* **Exercise goal**:
Using the entries below, copy exactly each line from the line with "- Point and" up to and including the line with "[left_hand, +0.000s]", with every picture left out.

[Excerpts from a dataset]
※

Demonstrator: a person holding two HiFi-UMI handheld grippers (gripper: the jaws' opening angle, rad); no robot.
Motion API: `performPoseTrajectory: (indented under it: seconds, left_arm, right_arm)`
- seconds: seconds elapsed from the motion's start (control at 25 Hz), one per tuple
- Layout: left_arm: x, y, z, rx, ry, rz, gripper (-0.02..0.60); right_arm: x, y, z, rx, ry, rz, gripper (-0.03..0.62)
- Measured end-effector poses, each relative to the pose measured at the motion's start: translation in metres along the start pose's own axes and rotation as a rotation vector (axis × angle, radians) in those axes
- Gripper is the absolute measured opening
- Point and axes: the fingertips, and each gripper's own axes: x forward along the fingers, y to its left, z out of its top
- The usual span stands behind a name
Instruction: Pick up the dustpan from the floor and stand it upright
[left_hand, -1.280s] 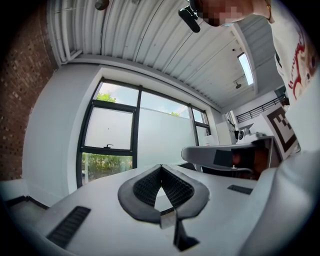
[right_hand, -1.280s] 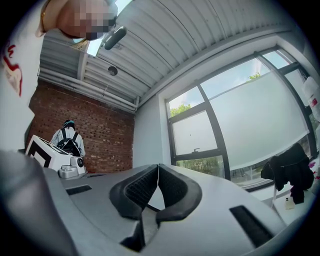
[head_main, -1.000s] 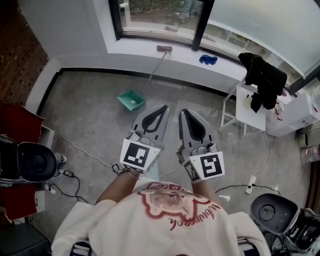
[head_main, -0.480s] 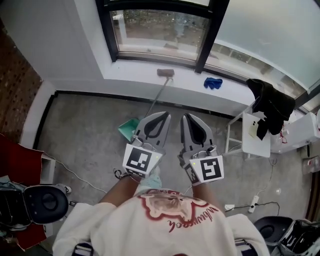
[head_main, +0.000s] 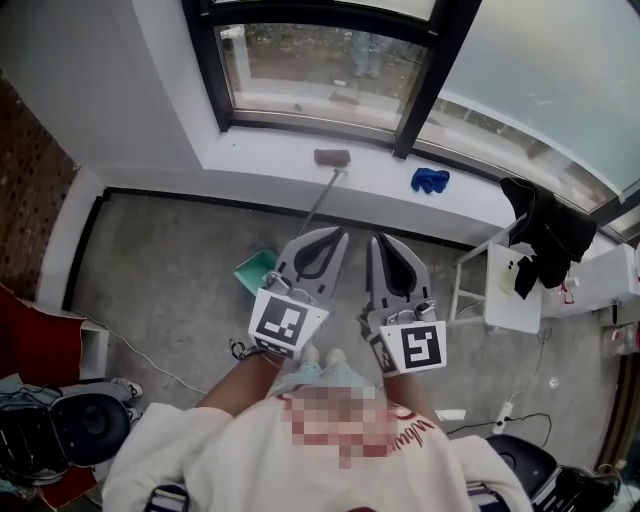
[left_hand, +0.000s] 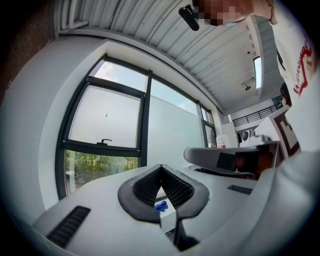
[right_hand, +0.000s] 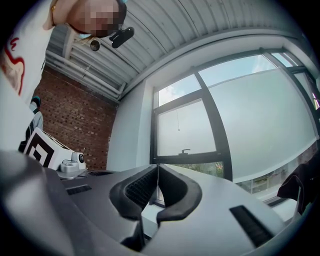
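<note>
- Concrete floor (head_main: 160, 260) fills less of the head view than a second ago, because the person has walked up towards the window wall.
- Nearest, the left gripper (head_main: 338, 234) and right gripper (head_main: 378, 240) point level, side by side. Each has its jaws pressed together on nothing, as before.
- Once well ahead, the green dustpan (head_main: 254, 272) now lies just beside the left gripper, partly hidden by it, near the floor's far edge.
- Its handle (head_main: 318, 200) leans up onto the window sill (head_main: 260, 150).
- The approach looks nearly done. The jaws must still spread and come down before any grab.
</note>
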Motion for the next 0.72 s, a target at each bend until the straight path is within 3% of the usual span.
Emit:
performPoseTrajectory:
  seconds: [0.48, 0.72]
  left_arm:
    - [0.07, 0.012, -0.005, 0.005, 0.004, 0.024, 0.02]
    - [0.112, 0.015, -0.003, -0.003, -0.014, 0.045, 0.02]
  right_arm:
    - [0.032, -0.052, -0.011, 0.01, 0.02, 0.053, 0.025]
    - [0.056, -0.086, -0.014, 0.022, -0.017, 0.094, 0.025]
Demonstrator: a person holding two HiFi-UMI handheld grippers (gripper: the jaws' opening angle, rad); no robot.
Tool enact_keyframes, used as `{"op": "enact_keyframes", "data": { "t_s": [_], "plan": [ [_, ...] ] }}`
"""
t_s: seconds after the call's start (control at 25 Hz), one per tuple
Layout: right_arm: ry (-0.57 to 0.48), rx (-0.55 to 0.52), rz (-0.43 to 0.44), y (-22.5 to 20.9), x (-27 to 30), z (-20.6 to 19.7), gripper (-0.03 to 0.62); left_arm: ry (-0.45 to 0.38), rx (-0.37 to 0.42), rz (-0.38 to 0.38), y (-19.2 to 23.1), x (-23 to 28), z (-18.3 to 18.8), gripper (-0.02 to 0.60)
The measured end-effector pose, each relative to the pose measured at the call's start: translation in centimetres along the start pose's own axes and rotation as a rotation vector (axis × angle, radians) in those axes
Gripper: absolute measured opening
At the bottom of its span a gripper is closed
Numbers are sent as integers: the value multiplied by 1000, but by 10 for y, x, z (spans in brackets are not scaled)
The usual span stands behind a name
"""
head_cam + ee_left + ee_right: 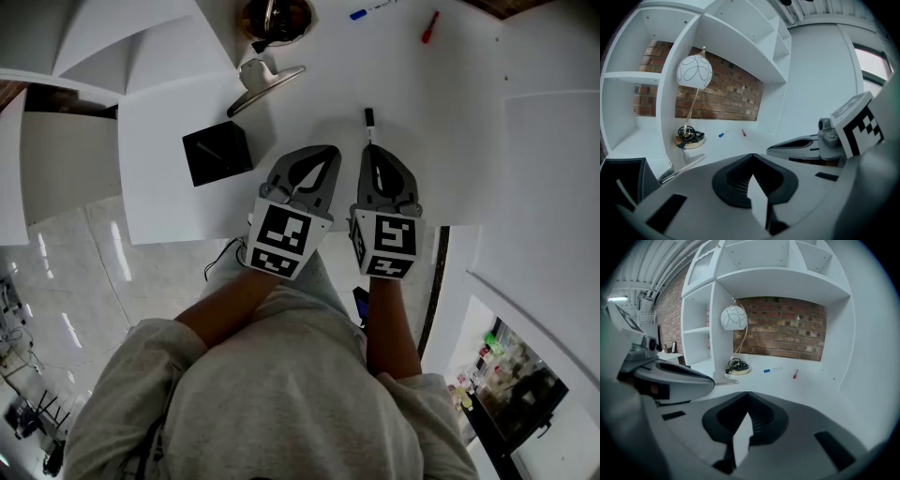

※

* **Worked solution**:
- Point and axes: the fingertips, and each gripper's own axes: x forward along the fingers, y to its left, z out of its top
- The usual span stands behind a name
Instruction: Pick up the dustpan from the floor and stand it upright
[left_hand, -1.280s] 
[right_hand, -1.280s] 
[head_main, -1.000s] 
[head_main, -0.480s] 
[head_main, +0.000s] 
[left_hand, +0.000s] 

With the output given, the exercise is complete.